Lubin and his team connected with Strive Digital, a channel messaging platform for advocacy groups in political campaigns, to make the vision a reality. The team performed a trial run in March, allowing students to pledge to vote in the June primary elections, and report to their crew when they cast a ballot.

Primaries are singularly tough nuts to crack — the June 2014 primary had a less than 4 percent turnout of young California voters, according to a report by California Secretary of State Alex Padilla.

But VoteCrew appeared up to the task. Of the 1,100 participants who signed on, about 24 percent reported that they fulfilled their promise to vote. That was three times the typical rate for young Californians in November 2014.
The success inspired Lubin and Strive Technology co-creator Adrian Del Balso to reach even higher.

“The grassroots movement and local organizing, or medium-sized nonprofits, they just tend to look at tech as this big scary vortex that’s way too expensive,” Del Balso said.

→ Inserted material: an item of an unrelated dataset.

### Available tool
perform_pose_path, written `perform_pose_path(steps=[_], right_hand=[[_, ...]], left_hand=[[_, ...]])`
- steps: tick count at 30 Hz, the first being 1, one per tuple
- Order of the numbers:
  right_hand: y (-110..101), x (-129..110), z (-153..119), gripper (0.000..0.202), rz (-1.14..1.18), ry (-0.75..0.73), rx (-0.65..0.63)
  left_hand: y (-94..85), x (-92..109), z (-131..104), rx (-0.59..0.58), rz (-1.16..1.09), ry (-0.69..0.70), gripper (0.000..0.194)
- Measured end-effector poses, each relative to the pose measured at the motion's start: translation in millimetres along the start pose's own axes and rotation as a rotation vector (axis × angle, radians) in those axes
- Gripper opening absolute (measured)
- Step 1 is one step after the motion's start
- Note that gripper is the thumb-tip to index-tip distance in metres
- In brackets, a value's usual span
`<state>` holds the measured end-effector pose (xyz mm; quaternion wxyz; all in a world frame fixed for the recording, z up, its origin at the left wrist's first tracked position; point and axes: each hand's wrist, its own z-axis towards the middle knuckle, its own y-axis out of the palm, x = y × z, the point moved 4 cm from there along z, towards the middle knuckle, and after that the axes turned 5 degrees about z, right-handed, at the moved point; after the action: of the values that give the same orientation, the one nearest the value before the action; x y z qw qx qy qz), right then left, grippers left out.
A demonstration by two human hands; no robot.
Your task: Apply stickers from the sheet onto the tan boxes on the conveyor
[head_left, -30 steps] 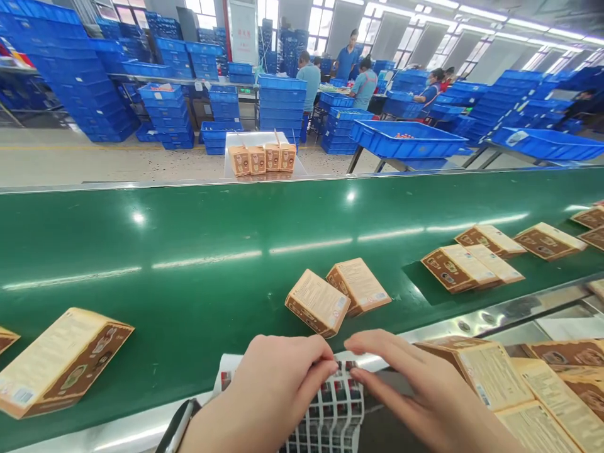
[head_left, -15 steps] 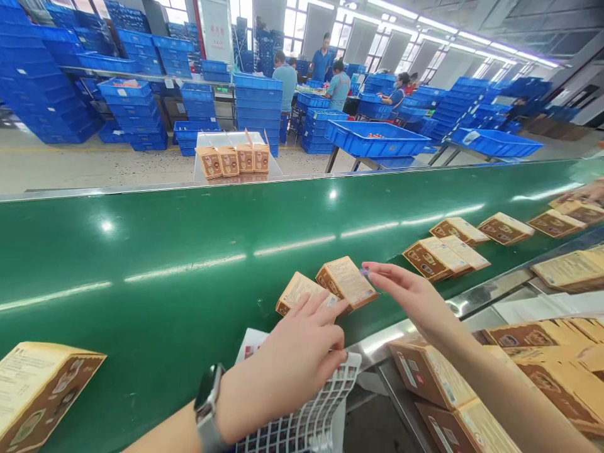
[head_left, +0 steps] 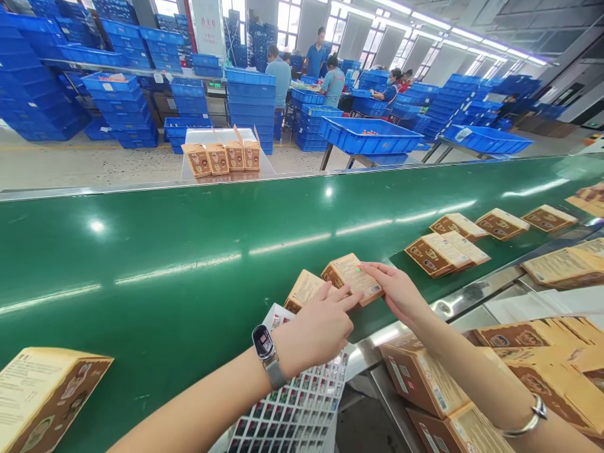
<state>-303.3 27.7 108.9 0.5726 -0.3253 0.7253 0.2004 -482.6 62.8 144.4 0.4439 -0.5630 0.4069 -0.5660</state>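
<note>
Two brown-and-cream boxes lie side by side on the green conveyor belt (head_left: 179,220). My left hand (head_left: 325,324), fingers spread, reaches over the left box (head_left: 302,289), its fingertips on the lower part of the right box (head_left: 346,272). The fingers of my right hand (head_left: 394,286) are pinched together at the right box's upper face, where a small shiny sticker shows at the fingertips. Beneath my left hand and wrist is a sheet of small stickers in a grid (head_left: 292,409), partly over the belt's near edge.
More boxes (head_left: 438,253) sit farther right on the belt, and one large box (head_left: 51,396) at the near left. Stacked cartons (head_left: 425,377) stand at the lower right. Beyond the belt are blue crates (head_left: 250,107), four-sided upright boxes (head_left: 217,157) and several people.
My right hand has moved onto the right box with the small sticker. My left hand has shifted right, its fingers reaching across to that box, and more of the sticker sheet shows.
</note>
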Motion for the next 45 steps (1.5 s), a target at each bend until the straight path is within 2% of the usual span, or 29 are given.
perform_pose_path(steps=[9, 14, 17, 19, 21, 23, 24, 25, 26, 27, 28, 31, 35, 38, 40, 42, 45], right_hand=[[-16.4, 0.6, 10.9, 0.037, -0.229, -0.153, 0.091], [-28.1, 1.6, 30.8, 0.053, -0.31, -0.172, 0.145], [-33.1, -7.8, 42.4, 0.044, -0.388, -0.175, 0.13], [-34.8, -21.4, 43.0, 0.04, -0.454, -0.219, 0.096], [-35.0, -37.9, 36.1, 0.043, -0.506, -0.302, 0.028], [-30.1, -50.6, 23.7, 0.056, -0.584, -0.404, -0.156], [-25.2, -53.4, 16.1, 0.066, -0.661, -0.46, -0.297], [-19.3, -53.3, 8.1, 0.076, -0.765, -0.521, -0.451], [-13.3, -50.7, 0.6, 0.085, -0.894, -0.587, -0.589], [-7.6, -46.3, -5.6, 0.092, -1.036, -0.655, -0.688], [-2.1, -41.2, -9.8, 0.096, -1.169, -0.713, -0.735], [18.4, -26.3, -15.4, 0.096, -1.366, -0.769, -0.716], [55.8, -9.4, -32.5, 0.074, -1.292, -0.734, -0.688], [80.5, -10.4, -64.1, 0.055, -1.246, -0.922, -0.663], [90.8, -22.1, -94.7, 0.043, -1.201, -1.116, -0.621], [97.4, -37.4, -129.6, 0.031, -1.088, -1.221, -0.623], [108.6, -49.7, -178.7, 0.02, -0.882, -1.182, -0.795]], left_hand=[[-5.4, 4.0, 18.8, -0.034, -0.032, -0.003, 0.019], [-1.6, 2.5, 34.9, -0.017, -0.025, 0.025, 0.017], [0.6, 0.7, 43.7, -0.005, -0.018, 0.059, 0.017], [-3.2, 2.6, 39.0, 0.015, -0.013, 0.096, 0.017], [-15.0, 9.4, 20.2, 0.086, -0.037, 0.146, 0.019], [-33.3, 20.0, -12.2, 0.201, -0.133, 0.179, 0.019], [-39.5, 24.6, -30.8, 0.18, -0.196, 0.145, 0.018], [-41.5, 28.4, -49.8, 0.079, -0.245, 0.07, 0.014], [-41.6, 29.7, -69.2, -0.013, -0.265, -0.064, 0.015], [-40.0, 31.8, -88.4, -0.099, -0.286, -0.162, 0.013], [-38.3, 34.4, -105.9, -0.133, -0.312, -0.222, 0.012], [-30.8, 36.1, -146.1, -0.045, -0.399, -0.386, 0.016], [-20.7, 28.7, -174.4, 0.007, -0.546, -0.656, 0.011], [-18.7, 21.9, -183.6, 0.025, -0.679, -0.811, 0.008], [-17.1, 18.7, -187.3, 0.05, -0.744, -0.84, 0.004], [-15.2, 17.1, -191.0, 0.074, -0.784, -0.83, 0.005], [-14.1, 17.4, -195.6, 0.078, -0.791, -0.791, 0.015]])
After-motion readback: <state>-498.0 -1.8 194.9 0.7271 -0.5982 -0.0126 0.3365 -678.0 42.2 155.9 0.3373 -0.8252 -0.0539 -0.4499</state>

“VoteCrew is a testament to the fact that you can do things on a small budget … and do these really powerful things. It’s never been easier to build really tactical, clever tools like this.”

They decided to redouble their efforts and come back with an even better site for the 2018 midterms. In the meantime, their success caught the attention of The Voter Participation Center, which granted VoteCrew $100,000 to improve and expand.

The Voter Participation Center’s entire focus is on supporting a functioning democracy, said Lionel Dripps, managing director for program and digital. That only works when voters reflect the makeup of the country, he said.

VoteCrew impressed The Voter Participation Center with its strategy of engaging young people by holding them accountable to each other.

“From our research we know that that is an important element of increasing voter turnout,” Dripps said.

Of course, VoteCrew’s June primary performance may just be symptomatic of a widespread vigor for voting right now. More than 19 million voters have signed up, according to California’s secretary of state, an increase of nearly 1.5 million from the 2014 midterm election.

Of the Bay Area’s 3.9 million residents who have registered so far, more than 1.1 million of them are age 18 to 35 — that’s nearly 28 percent of all registered voters, according to the secretary of state’s figures.

But it still remains to be seen just how effective VoteCrew will be, Dripps said.

“We as an organization really care about measurable outcomes,” he said. “So part of the work we’re doing is trying to figure out is, how can we evaluate the success of a tool like VoteCrew?”

There’s no doubt that VoteCrew is already capturing young people’s attention. As of Oct. 10, the platform enrolled 2,256 members in 308 teams across 30 campuses — and not just in California.

“Seeing VoteCrew spontaneously pop up in areas as far flung as Miami and Nebraska is pretty cool for us,” Lubin said.